Hello again! Returning from a two-and-a-half-week vacation is overwhelming and comforting at the same time, between getting caught up and getting back into a routine. I admit I had grand plans of posting from the road, but between my kids’ unpredictable sleep schedules and computer issues, my various plans all fell apart. But I had a great time off, and as with any good vacation, books played a big role.
For just over a week of our trip, my husband Samir and I went to Iceland to drive the famous Ring Road. Inspired by a stack of books in a remote gas station gift shop, I decided that the best way to while away the 30+ hours was to read the brutal (and lengthy) Njál’s Saga aloud. Trapped in the car, Samir couldn’t exactly stop me, but he ended up warming to the literary adventure.
I’d never read any of the Icelandic Sagas before, and the spectacular landscapes of our drive set an excellent scene for this harsh and bloodthirsty tale of serial vengeance punctuated by the careful deliberations and negotiations of lawyers. Not being very steeped in Icelandic traditions, I admit I wasn’t expecting the substantial narrative energy spent on parsing the law. But it provided a fascinating juxtaposition to a saga filled with high drama and passion, and reading it certainly made our visit to the ancient site of Þingvellir and the Law Rock much more interesting.
In the larger towns we visited, I stopped in a few bookstores where I was greeted by some familiar book covers (although I admit that I return no better at pronouncing Icelandic, despite my best efforts).
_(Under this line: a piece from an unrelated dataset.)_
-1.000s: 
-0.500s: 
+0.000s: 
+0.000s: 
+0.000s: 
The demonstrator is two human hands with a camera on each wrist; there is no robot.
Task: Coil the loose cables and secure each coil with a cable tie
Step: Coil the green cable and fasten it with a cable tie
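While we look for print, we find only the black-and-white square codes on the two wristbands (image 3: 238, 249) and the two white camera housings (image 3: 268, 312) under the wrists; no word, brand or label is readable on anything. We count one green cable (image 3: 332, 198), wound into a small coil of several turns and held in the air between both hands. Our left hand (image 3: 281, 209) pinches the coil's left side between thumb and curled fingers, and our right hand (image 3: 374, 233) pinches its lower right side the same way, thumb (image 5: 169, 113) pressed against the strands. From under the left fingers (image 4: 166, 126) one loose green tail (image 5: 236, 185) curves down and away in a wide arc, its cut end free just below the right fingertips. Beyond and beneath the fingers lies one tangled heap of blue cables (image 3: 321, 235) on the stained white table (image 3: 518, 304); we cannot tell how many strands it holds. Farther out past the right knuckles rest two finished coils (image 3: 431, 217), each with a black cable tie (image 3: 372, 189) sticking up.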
The selection was not huge, but it’s always fun to see what books make the translation cut! I was personally excited to see one of my favorites, Bear’s Sea Escape, on the table.
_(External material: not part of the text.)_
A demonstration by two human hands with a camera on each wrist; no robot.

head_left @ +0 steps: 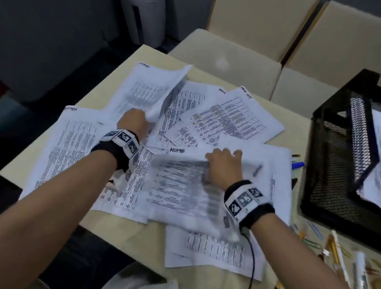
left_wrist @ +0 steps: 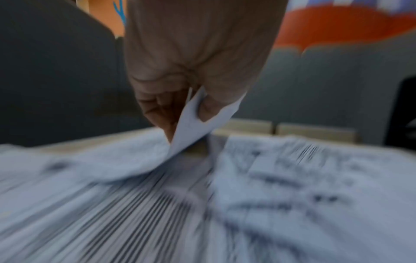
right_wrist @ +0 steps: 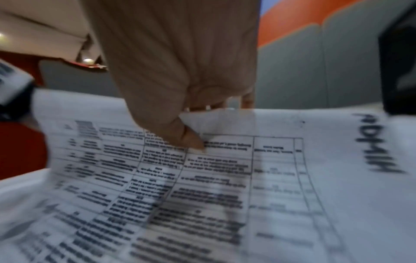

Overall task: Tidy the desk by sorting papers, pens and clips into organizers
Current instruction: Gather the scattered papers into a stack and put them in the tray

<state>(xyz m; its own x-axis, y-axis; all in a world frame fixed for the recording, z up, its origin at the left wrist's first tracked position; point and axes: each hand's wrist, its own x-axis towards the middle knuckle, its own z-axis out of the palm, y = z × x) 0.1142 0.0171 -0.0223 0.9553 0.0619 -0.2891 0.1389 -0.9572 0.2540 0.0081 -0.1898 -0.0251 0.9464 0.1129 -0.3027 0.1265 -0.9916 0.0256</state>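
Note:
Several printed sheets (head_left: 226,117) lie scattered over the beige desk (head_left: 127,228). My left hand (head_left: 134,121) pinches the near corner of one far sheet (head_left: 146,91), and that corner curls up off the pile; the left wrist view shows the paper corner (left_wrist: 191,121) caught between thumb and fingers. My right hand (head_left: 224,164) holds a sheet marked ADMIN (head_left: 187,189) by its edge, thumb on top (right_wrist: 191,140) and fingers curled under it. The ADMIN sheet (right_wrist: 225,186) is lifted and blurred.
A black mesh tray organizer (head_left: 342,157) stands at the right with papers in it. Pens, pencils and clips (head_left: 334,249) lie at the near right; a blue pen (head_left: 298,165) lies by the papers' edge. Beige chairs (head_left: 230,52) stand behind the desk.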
The English-language selection, on the other hand, was pretty much all trolls all the time—which, although lacking in thematic variety, did inspire me to pick up some presents. I asked a bookseller for recommendations, and she enthusiastically directed me to the Brian Pilkington illustrated titles, particularly Trolls and A Giant Love Story, which she cited as a personal favorite because it’s a different on your typical fairy tale romance. I bought them for my kids (for $80—Iceland is pricey!), and the recommendation was terrific. Available in 5 or 6 languages at each store, illustrator Brian Pilkington’s work is new to me, and his art is wonderfully detailed and expressive. Plus, the poignant giant love story really was memorable. At the end of the day, it’s more about a troll mother’s love for her troll children, a love immortalized when they all turn to stone on an ill-fated journey to visit their deadbeat troll dad. I read the ending to my four year old with a big lump in my throat. Not exactly a cheerful resolution, but it certainly speaks of a region where countless rock formations are pointed to as the petrified remnants of trollkind.
Speaking of excellent bookstores, my mom (who lives in New York) took my kids to storytime at Bank Street Bookstore while I was gone, where they had a great time and picked out several books to remind them of their own summer adventure. All in all, it was a great book trip all around.